Know all by these presents that, the undersigned hereby constitutes and appoints each of Daniel S. Jonas, Heather L. Cohen, Andrew W. Beakman and Robert D. Shallish, Jr., signing singly, the undersigned's true and lawful attorney-in-fact to:

(1)           Execute for and on behalf of the undersigned, in the undersigned's capacity as an officer of ConMed Corp., (the "Company"), Forms 3, 4 and 5 in accordance with Section 16(a) of the Securities Exchange Act of 1934 and the rules thereunder;

(2)           Do and perform any and all acts for and on behalf of the undersigned which may be necessary or desirable to complete and execute any such Forms 3, 4 or 5, complete and execute any amendment or amendments thereto, and timely file such form with the United States Securities and Exchange Commission and any stock exchange or similar authority; and

(3)           Take any other action of any type whatsoever in connection with the foregoing which, in the opinion of such attorney-in-fact, may be of benefit to, in the best interest of, or legally required by, the undersigned, it being understood that the documents executed by such attorney-in-fact on behalf of the undersigned pursuant to this Power of Attorney shall be in such form and shall contain such terms and conditions as such attorney-in-fact may approve in such attorney-in-fact's discretion.

The undersigned hereby grants to each such attorney-in-fact full power and authority to do and perform any and every act and thing whatsoever requisite, necessary, or proper to be done in the exercise of any of the rights and powers herein granted, as fully to all intents and purposes as the undersigned might or could do if personally present, with full power of substitution or revocation, hereby ratifying and confirming all that such attorney-in-fact, or such attorney-in-fact's substitute or substitutes, shall lawfully do or cause to be done by virtue of this Power of Attorney and the rights and powers herein granted.

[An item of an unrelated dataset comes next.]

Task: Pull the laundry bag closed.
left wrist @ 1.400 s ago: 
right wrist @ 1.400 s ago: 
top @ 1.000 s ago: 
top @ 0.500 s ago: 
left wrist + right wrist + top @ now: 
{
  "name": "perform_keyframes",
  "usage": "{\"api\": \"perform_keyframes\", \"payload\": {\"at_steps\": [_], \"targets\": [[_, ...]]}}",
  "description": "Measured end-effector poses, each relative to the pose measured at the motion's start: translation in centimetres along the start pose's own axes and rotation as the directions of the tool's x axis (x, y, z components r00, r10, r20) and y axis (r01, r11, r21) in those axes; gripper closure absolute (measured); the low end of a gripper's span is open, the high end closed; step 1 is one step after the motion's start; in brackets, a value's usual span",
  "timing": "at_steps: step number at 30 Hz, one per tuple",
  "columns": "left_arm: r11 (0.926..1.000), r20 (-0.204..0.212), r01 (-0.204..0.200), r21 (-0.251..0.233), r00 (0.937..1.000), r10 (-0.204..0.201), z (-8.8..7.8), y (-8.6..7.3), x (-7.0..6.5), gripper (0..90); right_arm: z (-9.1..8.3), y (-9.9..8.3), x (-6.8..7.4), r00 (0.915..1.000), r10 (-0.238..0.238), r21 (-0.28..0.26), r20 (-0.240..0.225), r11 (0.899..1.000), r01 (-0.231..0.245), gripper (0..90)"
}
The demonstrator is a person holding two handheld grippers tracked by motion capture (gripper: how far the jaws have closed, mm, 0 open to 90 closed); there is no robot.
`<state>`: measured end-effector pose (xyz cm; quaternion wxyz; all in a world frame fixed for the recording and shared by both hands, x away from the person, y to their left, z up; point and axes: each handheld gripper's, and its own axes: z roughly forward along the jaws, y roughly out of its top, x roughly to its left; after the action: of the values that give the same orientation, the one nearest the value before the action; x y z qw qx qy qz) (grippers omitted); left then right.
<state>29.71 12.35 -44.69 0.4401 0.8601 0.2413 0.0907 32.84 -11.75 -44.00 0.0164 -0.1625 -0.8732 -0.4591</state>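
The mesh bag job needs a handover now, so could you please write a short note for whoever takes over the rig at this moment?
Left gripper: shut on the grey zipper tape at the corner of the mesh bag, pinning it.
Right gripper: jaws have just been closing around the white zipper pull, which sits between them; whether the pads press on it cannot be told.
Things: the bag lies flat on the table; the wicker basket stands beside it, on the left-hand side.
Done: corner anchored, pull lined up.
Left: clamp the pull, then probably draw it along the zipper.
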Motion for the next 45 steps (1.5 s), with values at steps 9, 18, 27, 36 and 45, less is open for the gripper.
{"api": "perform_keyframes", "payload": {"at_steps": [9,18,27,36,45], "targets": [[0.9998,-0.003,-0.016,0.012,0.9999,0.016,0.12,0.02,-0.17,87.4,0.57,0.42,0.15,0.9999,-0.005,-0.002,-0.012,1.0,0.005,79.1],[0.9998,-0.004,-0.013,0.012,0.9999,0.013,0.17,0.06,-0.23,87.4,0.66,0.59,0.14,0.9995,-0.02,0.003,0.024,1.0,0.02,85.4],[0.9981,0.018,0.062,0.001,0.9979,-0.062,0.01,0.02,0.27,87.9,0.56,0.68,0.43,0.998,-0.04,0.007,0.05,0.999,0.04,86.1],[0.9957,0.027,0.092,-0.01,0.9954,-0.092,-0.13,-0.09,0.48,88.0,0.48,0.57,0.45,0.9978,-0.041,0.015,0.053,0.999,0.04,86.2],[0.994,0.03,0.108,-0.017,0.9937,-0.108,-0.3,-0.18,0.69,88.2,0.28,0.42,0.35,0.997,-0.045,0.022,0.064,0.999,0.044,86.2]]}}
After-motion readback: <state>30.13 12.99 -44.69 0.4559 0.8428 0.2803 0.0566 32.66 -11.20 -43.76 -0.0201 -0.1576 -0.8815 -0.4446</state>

The undersigned acknowledges that the foregoing attorneys-in-fact, in serving in such capacity at the request of the undersigned, are not assuming, nor is the Company assuming, any of the undersigned's responsibilities to comply with Section 16 of the Securities Exchange Act of 1934.

This Power of Attorney shall remain in full force and effect until the undersigned is no longer required to file Forms 3, 4 and 5 with respect to the undersigned's holdings of and transactions in securities issued by the Company, unless earlier revoked by the undersigned in a signed writing delivered to the foregoing attorneys-in-fact.

IN WITNESS WHEREOF, the undersigned has caused this Power of Attorney to be executed as of this 19th  day of February, 2008.